Chemo: Topotecan gives no added value in phase III study, even shorter time to relapse after operation in patients, administered eierstokkanker stage III and IV versus carboplatin-paclitaxel.
25 February 2005: source: J Clin Oncol. 2004 Jul 1; 22 (13): 2635-42.Topotecan administered after operation in patients eierstokkanker stage III and IV and investigated in randomized phase III study-273 carboplatin/paclitaxel eierstokkanker patients took part-opposite gives no added value. Time to relapse was even shorter in the topotecangroep than in the carboplatin/paclitacelgroep. Here is the abstract of this study.
Topotecan compared with no therapy after response to carboplatin/paclitaxel in patients with ovarian surgery and cancer: Italian multicenter Trials in Ovarian Cancer (MITO-1) randomized study.
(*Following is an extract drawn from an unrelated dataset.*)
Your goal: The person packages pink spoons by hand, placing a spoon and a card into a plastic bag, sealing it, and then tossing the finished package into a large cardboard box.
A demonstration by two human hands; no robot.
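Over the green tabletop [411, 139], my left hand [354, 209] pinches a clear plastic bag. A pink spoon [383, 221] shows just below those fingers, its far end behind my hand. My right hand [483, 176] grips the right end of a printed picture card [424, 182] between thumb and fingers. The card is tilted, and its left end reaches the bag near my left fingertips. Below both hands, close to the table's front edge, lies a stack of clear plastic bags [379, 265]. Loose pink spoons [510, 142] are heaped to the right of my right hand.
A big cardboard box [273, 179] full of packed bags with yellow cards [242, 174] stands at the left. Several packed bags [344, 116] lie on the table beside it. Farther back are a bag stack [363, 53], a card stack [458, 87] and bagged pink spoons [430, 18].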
The Placido S, G, Di Vagno G Scambia, Naglieri E, Lombardi AV, M, Carteni G, Biamonte R, Marinaccio Manzione L, A, A, Febbraro, Valerio MR. Matteis Gasparini G, Danese S, F Perrone, Lauria R, De Laurentiis M, S, C, S. Greggi Gallo Pignata Istituto Nazionale Tumori, via M-80131 Napoli, Italy; Semmola, email: sandro.pignata@fondazionepascale.it
PURPOSE: Topotecan is an active second-line treatment for advanced ovarian cancer. Its efficacy as consolidation treatment after first-line standard chemotherapy is unknown.
PATIENTS AND METHODS: To investigate whether topotecan (1.5 mg/m (2) on days 1 through 5, four cycles, every 3 weeks) prolonged progression-free survival (PFS) for patients responding to standard carboplatin and paclitaxel (area under the curve 5) (175 mg/m (2) administered as a 3-hour infusion in six cycles; CP), a multicenter phase III study was performed with an 80% power to detect a 50% prolongation or median PFS. Patients were registered at diagnosis and randomized after the end or CP.
RESULTS: Two hundred seventy-three patients were randomly assigned (topotecan, n = 137; observation, n = 136), with a median age of 56 years. Internship at diagnosis was advanced in three fourths of patients (stage III or stage IV in 65% patients; in 10%); after primary surgery, 46% had no residual disease and 20% were optimally debulked. After CP, 87% reached a clinical complete response, and 13% achieved a partial response. Neutropenia (grade 3/4 in 58% of the patients) and thrombocytopenia (grade 3 in 21%; grade 4 in 3%) were the most frequent toxicities attributed to topotecan. There was no statistically significant difference in PFS between the arms (P =. 83; log-rank test): median PFS was 18.2 months in the topotecan arm and 28.4 in the control arm. Hazard ratio or progression for patients receiving topotecan was 1.18 (95% CI, 0.86 to 1.63) after adjustment for residual disease, interval debulking surgery, and response to CP.
CONCLUSION: The present analysis indicates that consolidation with topotecan does not improve PFS for patients with advanced ovarian cancer chemotherapy with carboplatin and paclitaxel who respond to initial.